___ Material provided

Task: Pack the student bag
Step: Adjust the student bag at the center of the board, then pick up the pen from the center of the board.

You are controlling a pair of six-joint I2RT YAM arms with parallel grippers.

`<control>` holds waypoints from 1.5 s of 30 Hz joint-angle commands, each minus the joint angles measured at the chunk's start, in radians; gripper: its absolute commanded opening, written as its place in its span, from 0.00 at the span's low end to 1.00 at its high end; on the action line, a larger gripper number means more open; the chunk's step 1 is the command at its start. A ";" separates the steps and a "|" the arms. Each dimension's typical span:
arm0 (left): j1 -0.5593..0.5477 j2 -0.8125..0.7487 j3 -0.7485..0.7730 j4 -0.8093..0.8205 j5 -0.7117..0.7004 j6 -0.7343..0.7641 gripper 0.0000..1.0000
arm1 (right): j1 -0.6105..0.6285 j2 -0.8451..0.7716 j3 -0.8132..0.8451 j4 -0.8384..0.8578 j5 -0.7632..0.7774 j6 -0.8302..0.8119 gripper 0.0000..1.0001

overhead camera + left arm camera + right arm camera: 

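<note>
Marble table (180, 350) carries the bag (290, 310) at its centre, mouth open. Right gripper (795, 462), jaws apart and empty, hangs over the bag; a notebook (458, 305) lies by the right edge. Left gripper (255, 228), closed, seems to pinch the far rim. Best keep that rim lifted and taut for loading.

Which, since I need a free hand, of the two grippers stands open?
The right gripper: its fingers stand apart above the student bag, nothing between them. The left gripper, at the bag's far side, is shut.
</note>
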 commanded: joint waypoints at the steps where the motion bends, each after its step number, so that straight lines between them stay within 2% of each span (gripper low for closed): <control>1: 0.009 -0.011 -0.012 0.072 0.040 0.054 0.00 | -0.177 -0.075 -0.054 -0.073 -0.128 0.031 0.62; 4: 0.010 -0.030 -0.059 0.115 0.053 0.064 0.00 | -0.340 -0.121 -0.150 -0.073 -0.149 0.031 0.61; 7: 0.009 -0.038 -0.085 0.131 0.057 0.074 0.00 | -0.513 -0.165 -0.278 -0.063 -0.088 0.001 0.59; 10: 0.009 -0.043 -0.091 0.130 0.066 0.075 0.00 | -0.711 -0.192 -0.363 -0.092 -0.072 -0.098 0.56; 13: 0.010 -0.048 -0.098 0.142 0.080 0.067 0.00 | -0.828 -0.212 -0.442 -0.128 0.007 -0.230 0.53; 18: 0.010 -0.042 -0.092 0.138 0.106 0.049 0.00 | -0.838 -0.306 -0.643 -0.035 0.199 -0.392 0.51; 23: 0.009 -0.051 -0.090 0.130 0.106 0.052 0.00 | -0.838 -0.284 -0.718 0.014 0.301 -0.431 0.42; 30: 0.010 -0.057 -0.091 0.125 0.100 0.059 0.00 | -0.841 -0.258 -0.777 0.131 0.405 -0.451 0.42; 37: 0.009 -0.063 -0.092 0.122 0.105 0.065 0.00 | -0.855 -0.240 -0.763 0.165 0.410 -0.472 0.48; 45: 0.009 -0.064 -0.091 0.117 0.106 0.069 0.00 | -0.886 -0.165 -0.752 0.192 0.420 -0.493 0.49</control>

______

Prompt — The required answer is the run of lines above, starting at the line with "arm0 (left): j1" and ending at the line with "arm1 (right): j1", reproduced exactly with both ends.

Result for this task —
arm0 (left): j1 -0.5593..0.5477 j2 -0.8125..0.7487 j3 -0.7485..0.7730 j4 -0.8093..0.8205 j5 -0.7117..0.7004 j6 -0.7343..0.7641 gripper 0.0000..1.0000
arm1 (right): j1 -0.6105..0.6285 j2 -0.8451..0.7716 j3 -0.8132..0.8451 j4 -0.8384..0.8578 j5 -0.7632..0.7774 j6 -0.8302..0.8119 gripper 0.0000..1.0001

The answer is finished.